**What to do:** Bring together all lines from the listing below that contain the string "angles".

**Data to examine:**
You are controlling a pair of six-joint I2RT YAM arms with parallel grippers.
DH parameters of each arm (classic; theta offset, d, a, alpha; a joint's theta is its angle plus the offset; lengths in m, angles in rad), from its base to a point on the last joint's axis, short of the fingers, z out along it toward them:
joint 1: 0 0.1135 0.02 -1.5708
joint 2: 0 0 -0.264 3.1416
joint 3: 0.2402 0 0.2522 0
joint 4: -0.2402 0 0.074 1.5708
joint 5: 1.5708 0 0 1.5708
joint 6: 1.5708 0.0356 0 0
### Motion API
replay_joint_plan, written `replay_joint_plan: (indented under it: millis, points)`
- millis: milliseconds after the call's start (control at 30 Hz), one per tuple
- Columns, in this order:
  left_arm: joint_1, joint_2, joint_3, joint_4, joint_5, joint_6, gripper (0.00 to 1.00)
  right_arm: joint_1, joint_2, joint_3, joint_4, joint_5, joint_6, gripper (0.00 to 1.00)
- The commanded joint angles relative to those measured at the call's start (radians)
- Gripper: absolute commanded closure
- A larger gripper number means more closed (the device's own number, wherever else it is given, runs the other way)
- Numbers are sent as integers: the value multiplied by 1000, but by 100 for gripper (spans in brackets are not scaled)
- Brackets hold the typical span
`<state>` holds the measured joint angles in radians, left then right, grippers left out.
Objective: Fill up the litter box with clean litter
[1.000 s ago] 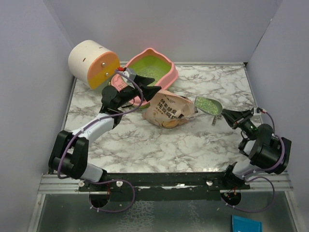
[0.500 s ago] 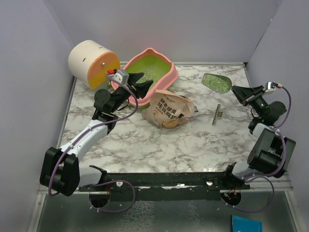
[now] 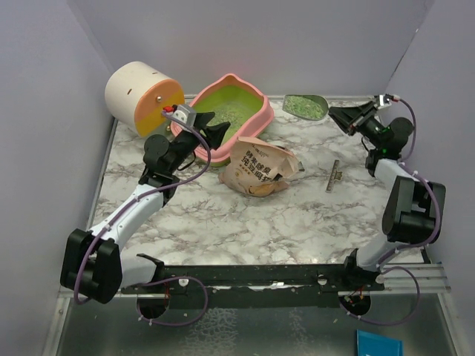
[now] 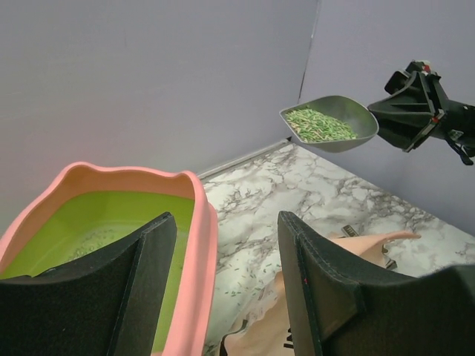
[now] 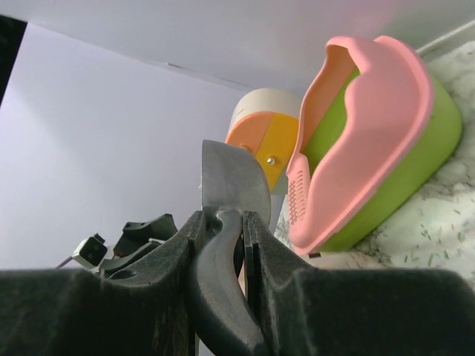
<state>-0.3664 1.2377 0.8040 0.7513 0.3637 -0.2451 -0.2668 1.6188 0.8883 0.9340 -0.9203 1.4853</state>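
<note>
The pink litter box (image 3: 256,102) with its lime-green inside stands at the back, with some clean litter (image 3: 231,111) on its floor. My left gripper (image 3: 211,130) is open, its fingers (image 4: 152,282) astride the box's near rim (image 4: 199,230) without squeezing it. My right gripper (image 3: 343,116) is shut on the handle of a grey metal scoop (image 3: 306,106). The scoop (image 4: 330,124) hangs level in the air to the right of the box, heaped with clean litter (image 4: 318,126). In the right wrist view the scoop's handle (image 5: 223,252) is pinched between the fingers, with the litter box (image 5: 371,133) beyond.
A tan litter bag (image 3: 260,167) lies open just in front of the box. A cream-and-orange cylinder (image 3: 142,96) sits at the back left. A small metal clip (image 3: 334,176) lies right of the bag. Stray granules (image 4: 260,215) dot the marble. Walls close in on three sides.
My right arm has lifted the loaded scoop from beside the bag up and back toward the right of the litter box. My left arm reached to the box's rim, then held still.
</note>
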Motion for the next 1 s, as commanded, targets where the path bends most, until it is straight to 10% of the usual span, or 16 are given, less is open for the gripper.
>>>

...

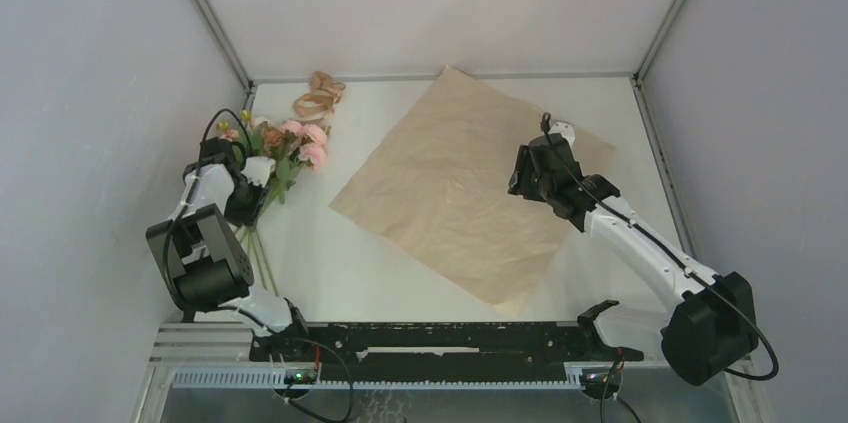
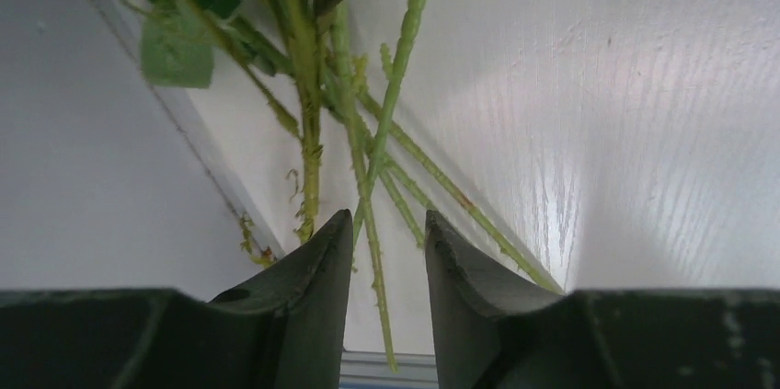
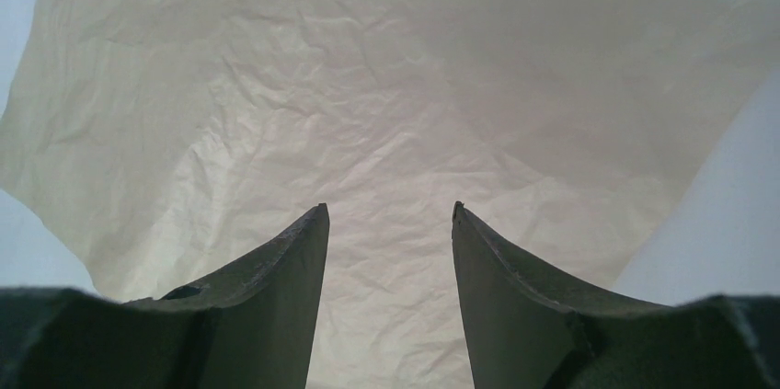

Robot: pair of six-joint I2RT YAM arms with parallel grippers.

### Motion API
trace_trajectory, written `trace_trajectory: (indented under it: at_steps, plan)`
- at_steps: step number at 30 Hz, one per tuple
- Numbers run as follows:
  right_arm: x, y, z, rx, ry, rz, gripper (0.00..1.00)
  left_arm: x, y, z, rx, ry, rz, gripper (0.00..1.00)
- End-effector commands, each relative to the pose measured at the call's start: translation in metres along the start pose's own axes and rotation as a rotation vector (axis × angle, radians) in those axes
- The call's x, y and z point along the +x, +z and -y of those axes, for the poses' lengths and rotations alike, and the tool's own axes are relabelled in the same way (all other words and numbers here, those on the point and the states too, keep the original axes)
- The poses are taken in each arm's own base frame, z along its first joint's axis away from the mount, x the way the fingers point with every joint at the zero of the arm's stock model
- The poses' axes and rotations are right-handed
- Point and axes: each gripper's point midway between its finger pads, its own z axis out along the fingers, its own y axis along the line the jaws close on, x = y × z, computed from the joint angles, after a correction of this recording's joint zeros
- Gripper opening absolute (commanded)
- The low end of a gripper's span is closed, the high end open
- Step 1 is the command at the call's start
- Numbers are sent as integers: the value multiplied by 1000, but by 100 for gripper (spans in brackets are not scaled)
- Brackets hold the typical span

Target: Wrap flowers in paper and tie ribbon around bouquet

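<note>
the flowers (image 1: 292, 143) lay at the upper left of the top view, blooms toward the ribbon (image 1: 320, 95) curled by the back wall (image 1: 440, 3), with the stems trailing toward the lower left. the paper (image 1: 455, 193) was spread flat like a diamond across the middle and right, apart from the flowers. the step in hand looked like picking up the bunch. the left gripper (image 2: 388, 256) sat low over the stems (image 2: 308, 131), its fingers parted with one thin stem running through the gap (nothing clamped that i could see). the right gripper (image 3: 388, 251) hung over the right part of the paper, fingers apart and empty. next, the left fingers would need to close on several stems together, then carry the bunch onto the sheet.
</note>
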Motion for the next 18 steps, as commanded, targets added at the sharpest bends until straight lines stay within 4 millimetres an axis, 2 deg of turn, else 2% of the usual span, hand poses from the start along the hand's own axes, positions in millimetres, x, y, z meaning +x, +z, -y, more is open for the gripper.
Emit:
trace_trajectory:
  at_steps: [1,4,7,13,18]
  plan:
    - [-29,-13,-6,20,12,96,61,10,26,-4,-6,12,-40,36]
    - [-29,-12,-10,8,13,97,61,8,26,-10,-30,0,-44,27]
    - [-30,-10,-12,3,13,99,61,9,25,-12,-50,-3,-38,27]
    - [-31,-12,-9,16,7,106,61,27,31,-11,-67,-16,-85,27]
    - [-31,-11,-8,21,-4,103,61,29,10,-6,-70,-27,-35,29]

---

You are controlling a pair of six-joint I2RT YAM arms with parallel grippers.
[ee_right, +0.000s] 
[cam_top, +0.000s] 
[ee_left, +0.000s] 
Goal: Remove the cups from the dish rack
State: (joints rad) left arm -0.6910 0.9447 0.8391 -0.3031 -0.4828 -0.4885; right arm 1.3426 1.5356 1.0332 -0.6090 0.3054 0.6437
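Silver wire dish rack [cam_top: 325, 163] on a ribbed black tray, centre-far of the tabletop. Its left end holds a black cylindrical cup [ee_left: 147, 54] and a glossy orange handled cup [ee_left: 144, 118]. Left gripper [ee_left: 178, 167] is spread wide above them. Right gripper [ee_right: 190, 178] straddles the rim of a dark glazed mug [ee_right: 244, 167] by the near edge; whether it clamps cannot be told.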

**Output below:**
DH parameters of each arm (classic; theta offset, d, a, alpha; a joint's theta is its angle plus the offset; lengths in m, angles in rad), from its base to a point on the last joint's axis, short of the fingers, z out along it toward them:
- The commanded joint angles relative to those measured at the call's start (radians)
`<state>` holds the measured joint angles in radians, left then right, grippers left out.
- Point and axes: each gripper's point midway between its finger pads, its own z axis out along the fingers, its own y axis along the line the jaws close on, x = y × z, computed from the joint angles, after a correction of this recording's joint zeros

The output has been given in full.